After a Kafka Stream with exactly once enabled has performed its first commit, the RecordAccumulator within the stream's internal producer gets stuck in a state where all subsequent ProducerBatches that get allocated are immediately flushed instead of being held in memory until they expire, regardless of the stream's linger or batch size config.
This is reproduced in the example code found at https://github.com/niclaslockner/kafka-12870 which can be run with ./gradlew run --args=<bootstrap servers>
The example has a producer that sends 1 record/sec to one topic, and a Kafka stream with EOS enabled that forwards the records from that topic to another topic with the configuration linger = 5 sec, commit interval = 10 sec.
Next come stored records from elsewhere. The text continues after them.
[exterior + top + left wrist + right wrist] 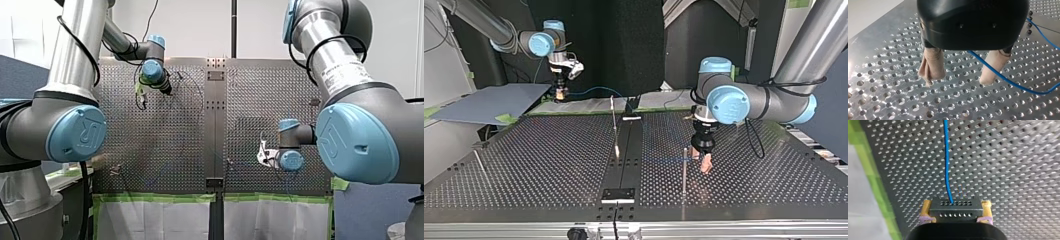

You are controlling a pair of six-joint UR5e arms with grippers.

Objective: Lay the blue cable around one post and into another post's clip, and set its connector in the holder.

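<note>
Order: top view, left to right.

1. my right gripper (559, 93): at view's far left, back by the table edge. Pads pressed onto the connector (955, 208), one pad on each short end. Conn. sits square btwn the pads, face pointing ahead (right wrist view).
   - Handling (judged): connector is a small rigid black block, light. End faces are the right place to hold it, w/ the cable side left free. The present hold looks sound for setting it down.

2. blue cable (596, 90): leaves the connector's face and runs across the back of the table toward the middle. It then comes fwd to my left gripper.
   - Handling (judged): thin, light, limp. It will sag, curl and slide thru a loose hold. No stiffness to push with, so it must be led under light tension. Best taken close to whichever post it is being laid on, not mid-span.

3. middle post (614, 120): thin, upright, near the table's dark centre strip. Whether the cable touches it: cannot tell.

4. near post (684, 170): thin, upright, just beside my left gripper. A clip on it: too small to tell.

5. my left gripper (701, 159): at view's right, tips low over the perforated table (885, 75). Beige pads (931, 66) spread, gripping nothing. In left wrist view the cable comes out from under the gripper body, passes btwn the fingers and crosses one pad. From there it trails off over the plate. It is inside the gap but loose.
   - Judged: closing here would catch it.
</note>
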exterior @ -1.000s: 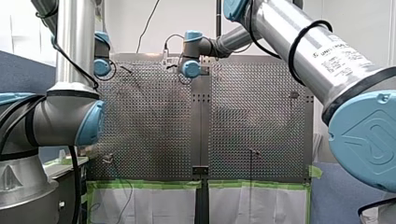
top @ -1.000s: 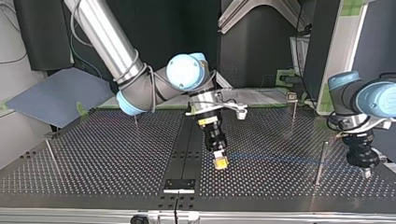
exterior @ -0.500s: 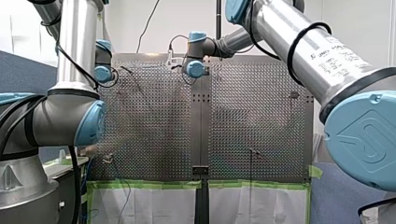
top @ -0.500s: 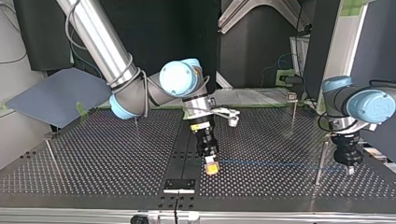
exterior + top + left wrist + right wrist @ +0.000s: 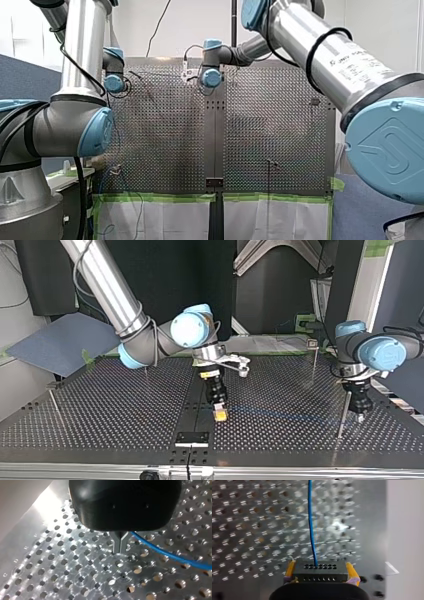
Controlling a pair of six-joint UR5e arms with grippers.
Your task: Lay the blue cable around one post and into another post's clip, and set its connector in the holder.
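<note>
Noticeably, my right gripper (image 5: 220,415), clamped on the connector (image 5: 319,572), had slid toward the top view's left. My left gripper (image 5: 359,416), pinching the blue cable (image 5: 170,555), had closed in beside a post (image 5: 343,415).

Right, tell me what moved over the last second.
In the top view both grippers slid toward its left: my right gripper with the connector, my left gripper up to a post. Nothing taken or released; the cable stays strung between them, posts unmoved.
</note>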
The expected behavior when running the example is that the stream's ProducerBatches will expire (or get flushed because of the commit) every 5th second, and that the stream's producer will send a ProduceRequest every 5th second with an expired ProducerBatch that contains 5 records.
The actual behavior is that the ProducerBatch is made immediately available for the Sender, and the Sender sends one ProduceRequest for each record.
The example code contains a copy of the RecordAccumulator class (copied from kafka-clients 2.8.0) with some additional logging added to
- RecordAccumulator#ready(Cluster, long)
These log entries show (see the attached RecordsAccumulator.log)
- that the batches are considered sendable because a flush is in progress
- that Sender.maybeSendAndPollTransactionalRequest() calls RecordAccumulator's beginFlush() without also calling awaitFlushCompletion(), and that this makes RecordAccumulator's flushesInProgress jump between 1-2 instead of the expected 0-1.
This issue is not reproducible in version 2.3.1 or 2.4.1.